### Task requirements
Skip the pictures. Output only the lines below starting at the line with "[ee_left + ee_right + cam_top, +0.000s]" and ending at the line with "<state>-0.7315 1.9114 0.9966", both ends included, exactly as they are.

(Dataset entries)
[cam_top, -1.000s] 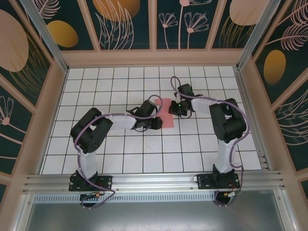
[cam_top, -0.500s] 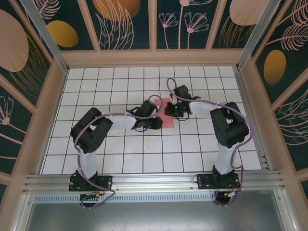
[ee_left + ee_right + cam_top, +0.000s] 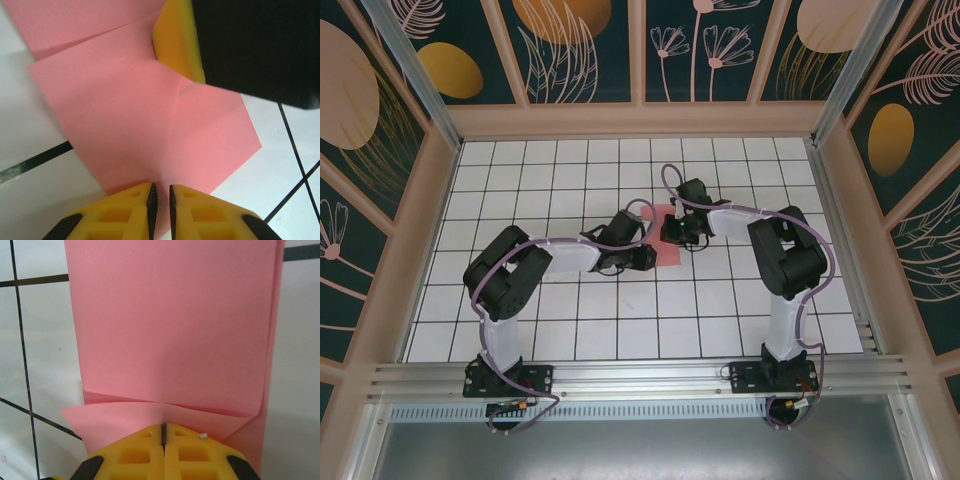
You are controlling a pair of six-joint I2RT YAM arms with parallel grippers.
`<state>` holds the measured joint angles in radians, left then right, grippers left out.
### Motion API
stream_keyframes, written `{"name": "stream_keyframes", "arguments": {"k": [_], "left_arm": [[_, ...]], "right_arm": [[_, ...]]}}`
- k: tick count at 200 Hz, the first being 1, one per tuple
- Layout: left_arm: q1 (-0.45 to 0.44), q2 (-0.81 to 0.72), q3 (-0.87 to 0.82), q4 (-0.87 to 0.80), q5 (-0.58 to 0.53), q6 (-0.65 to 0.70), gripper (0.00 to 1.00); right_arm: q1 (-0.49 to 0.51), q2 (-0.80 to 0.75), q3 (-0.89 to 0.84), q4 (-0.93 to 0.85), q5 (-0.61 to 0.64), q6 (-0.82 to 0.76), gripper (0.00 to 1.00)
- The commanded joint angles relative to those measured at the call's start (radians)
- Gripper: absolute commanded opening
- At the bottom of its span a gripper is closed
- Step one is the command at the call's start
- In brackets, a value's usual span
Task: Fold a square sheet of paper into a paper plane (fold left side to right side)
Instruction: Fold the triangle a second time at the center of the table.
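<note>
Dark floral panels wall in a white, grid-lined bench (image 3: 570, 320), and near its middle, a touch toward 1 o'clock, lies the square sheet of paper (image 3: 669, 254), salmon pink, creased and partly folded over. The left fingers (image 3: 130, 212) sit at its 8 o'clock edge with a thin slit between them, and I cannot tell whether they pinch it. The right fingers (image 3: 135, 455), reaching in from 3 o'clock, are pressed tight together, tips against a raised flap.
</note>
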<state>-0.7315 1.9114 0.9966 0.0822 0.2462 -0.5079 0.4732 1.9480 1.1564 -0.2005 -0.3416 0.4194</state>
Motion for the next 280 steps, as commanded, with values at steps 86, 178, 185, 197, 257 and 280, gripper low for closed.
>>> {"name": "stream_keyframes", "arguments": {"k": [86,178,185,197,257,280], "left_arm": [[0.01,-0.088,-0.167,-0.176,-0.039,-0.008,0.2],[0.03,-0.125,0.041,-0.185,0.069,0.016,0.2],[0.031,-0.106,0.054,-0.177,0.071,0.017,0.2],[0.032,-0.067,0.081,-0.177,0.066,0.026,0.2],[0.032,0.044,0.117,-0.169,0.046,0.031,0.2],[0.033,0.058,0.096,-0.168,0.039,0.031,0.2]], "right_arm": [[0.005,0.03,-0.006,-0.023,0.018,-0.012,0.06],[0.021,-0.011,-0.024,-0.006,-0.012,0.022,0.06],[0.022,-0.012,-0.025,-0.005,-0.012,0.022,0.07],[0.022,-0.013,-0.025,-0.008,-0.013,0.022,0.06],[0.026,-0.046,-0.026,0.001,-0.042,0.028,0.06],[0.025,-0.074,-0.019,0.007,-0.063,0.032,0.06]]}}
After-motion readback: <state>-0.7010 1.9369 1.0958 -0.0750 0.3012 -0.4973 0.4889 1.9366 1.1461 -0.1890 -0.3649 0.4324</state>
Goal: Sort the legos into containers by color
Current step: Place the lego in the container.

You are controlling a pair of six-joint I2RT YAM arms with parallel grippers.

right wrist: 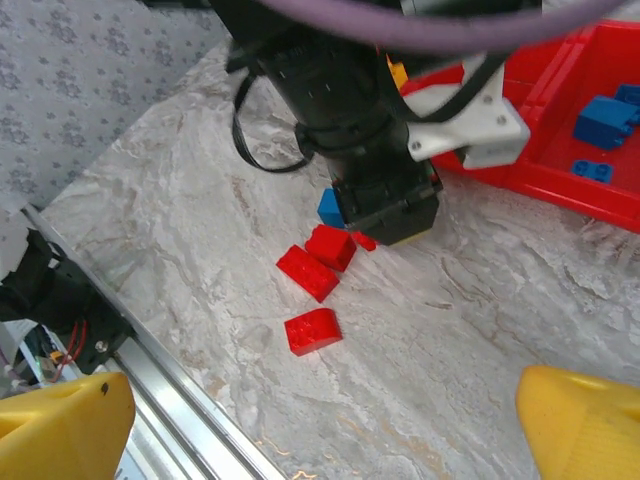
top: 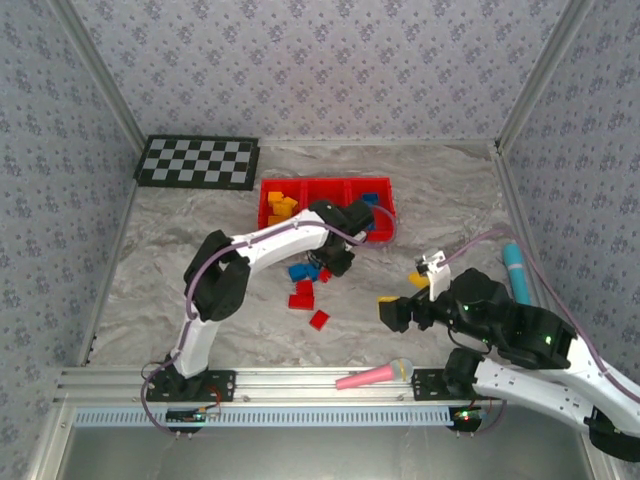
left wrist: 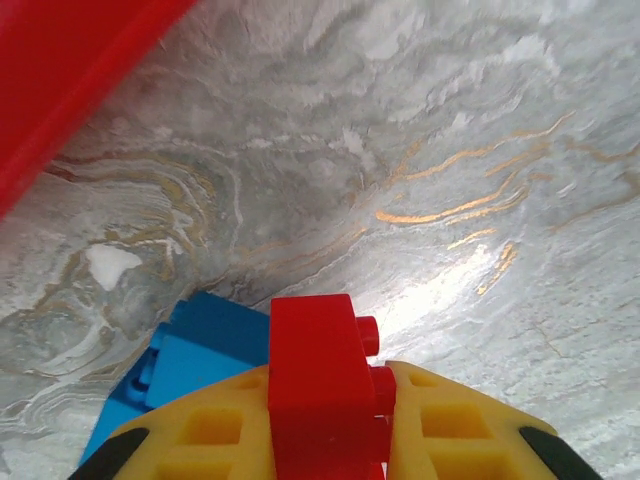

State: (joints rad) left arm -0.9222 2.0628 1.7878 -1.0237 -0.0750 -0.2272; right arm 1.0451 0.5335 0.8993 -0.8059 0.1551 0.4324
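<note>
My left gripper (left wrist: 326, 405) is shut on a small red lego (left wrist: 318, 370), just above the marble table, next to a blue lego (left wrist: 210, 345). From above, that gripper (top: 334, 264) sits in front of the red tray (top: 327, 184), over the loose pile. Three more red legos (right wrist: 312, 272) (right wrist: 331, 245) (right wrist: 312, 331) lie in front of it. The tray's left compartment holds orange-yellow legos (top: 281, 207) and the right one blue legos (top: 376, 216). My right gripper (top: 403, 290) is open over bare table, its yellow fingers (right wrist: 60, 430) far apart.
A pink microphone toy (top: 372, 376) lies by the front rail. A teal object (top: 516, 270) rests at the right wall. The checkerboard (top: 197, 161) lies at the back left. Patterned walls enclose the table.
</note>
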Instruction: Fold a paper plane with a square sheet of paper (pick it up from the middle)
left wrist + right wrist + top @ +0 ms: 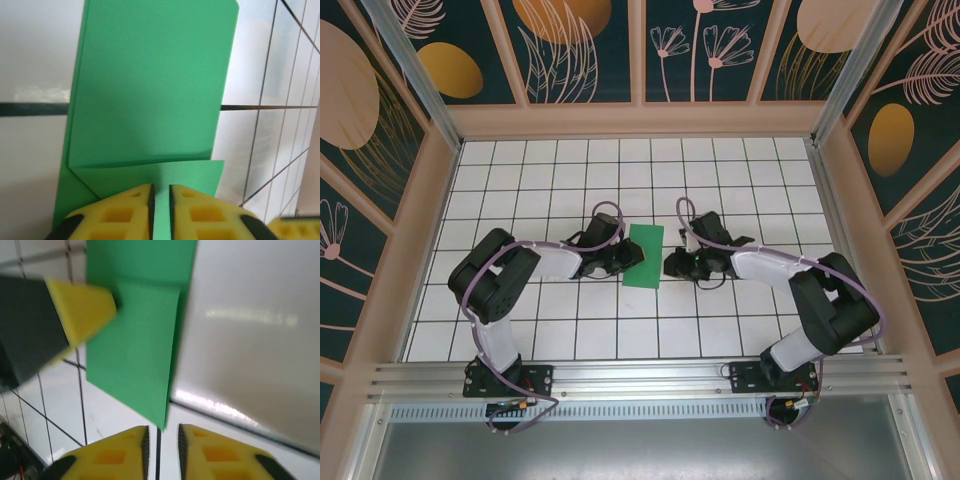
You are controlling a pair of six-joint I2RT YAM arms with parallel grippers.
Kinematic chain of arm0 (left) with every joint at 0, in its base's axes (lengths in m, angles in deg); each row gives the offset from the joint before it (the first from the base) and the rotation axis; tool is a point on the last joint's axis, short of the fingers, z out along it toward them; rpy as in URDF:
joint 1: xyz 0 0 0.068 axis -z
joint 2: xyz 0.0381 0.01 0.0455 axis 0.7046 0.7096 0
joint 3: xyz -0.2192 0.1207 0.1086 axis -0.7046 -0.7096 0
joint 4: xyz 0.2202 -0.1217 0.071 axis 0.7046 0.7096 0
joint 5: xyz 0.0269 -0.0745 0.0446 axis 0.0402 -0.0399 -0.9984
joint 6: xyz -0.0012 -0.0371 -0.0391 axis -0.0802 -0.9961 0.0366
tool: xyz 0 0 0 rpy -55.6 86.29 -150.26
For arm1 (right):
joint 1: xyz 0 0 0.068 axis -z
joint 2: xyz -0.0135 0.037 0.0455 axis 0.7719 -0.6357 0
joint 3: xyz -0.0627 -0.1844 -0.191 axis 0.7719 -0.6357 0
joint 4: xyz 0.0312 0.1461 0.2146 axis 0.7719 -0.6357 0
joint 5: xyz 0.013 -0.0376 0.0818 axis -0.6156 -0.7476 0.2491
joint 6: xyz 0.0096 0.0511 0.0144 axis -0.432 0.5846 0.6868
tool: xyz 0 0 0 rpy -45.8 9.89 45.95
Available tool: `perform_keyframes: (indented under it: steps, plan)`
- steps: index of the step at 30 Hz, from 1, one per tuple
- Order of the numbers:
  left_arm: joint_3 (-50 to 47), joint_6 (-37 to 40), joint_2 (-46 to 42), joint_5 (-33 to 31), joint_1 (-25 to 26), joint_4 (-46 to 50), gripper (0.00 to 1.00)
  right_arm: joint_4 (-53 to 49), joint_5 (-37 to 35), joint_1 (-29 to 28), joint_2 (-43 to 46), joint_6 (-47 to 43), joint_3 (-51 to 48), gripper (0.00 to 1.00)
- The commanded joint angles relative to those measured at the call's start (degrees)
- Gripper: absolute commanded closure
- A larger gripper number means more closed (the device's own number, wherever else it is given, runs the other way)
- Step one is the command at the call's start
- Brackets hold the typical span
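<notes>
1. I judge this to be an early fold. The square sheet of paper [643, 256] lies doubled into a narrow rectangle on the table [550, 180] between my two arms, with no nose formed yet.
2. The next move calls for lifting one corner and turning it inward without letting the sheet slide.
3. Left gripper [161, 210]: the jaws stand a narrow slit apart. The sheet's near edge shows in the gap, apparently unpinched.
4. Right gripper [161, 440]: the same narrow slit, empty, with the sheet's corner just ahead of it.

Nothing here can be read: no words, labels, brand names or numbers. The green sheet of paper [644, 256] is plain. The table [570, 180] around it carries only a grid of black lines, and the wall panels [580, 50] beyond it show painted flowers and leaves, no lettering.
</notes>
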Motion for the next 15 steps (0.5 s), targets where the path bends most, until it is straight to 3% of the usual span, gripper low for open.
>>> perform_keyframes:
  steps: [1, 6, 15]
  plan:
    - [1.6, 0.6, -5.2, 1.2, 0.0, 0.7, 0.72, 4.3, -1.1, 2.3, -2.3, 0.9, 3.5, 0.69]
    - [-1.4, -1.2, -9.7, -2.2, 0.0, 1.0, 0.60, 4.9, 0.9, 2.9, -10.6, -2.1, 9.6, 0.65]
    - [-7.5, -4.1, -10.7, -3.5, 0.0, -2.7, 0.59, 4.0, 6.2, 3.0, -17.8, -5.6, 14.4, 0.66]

### Your solution
[ee_left + ee_right + cam_top, +0.000s] 
You are controlling a pair of six-joint I2RT YAM arms with parallel grippers.
`<state>` holds the measured joint angles in radians, left then right, grippers left out.
### Motion API
stream_keyframes, written `{"name": "stream_keyframes", "arguments": {"k": [_], "left_arm": [[_, ...]], "right_arm": [[_, ...]]}}`
- k: tick count at 200 Hz, the first being 1, one per tuple
- Layout: left_arm: q1 (-0.45 to 0.44), q2 (-0.81 to 0.72), q3 (-0.87 to 0.82), q4 (-0.87 to 0.80), q5 (-0.58 to 0.53), q6 (-0.65 to 0.70), gripper (0.00 to 1.00); right_arm: q1 (-0.49 to 0.51), q2 (-0.80 to 0.75), q3 (-0.89 to 0.84), q4 (-0.93 to 0.85), q5 (-0.61 to 0.64), q6 (-0.82 to 0.76), gripper (0.00 to 1.00)
- The commanded joint angles relative to those measured at the call's start (radians)
- Gripper: absolute commanded opening
- At the bottom of its span a gripper is closed
- Step one is the command at the call's start
- In brackets, a value's usual span
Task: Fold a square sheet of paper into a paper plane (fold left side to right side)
Instruction: Fold the triangle a second time at the center of the table.
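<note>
Dark floral panels wall in a white, grid-lined bench (image 3: 570, 320), and near its middle, a touch toward 1 o'clock, lies the square sheet of paper (image 3: 669, 254), salmon pink, creased and partly folded over. The left fingers (image 3: 130, 212) sit at its 8 o'clock edge with a thin slit between them, and I cannot tell whether they pinch it. The right fingers (image 3: 135, 455), reaching in from 3 o'clock, are pressed tight together, tips against a raised flap.
</note>
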<state>-0.7315 1.9114 0.9966 0.0822 0.2462 -0.5079 0.4732 1.9480 1.1564 -0.2005 -0.3416 0.4194</state>

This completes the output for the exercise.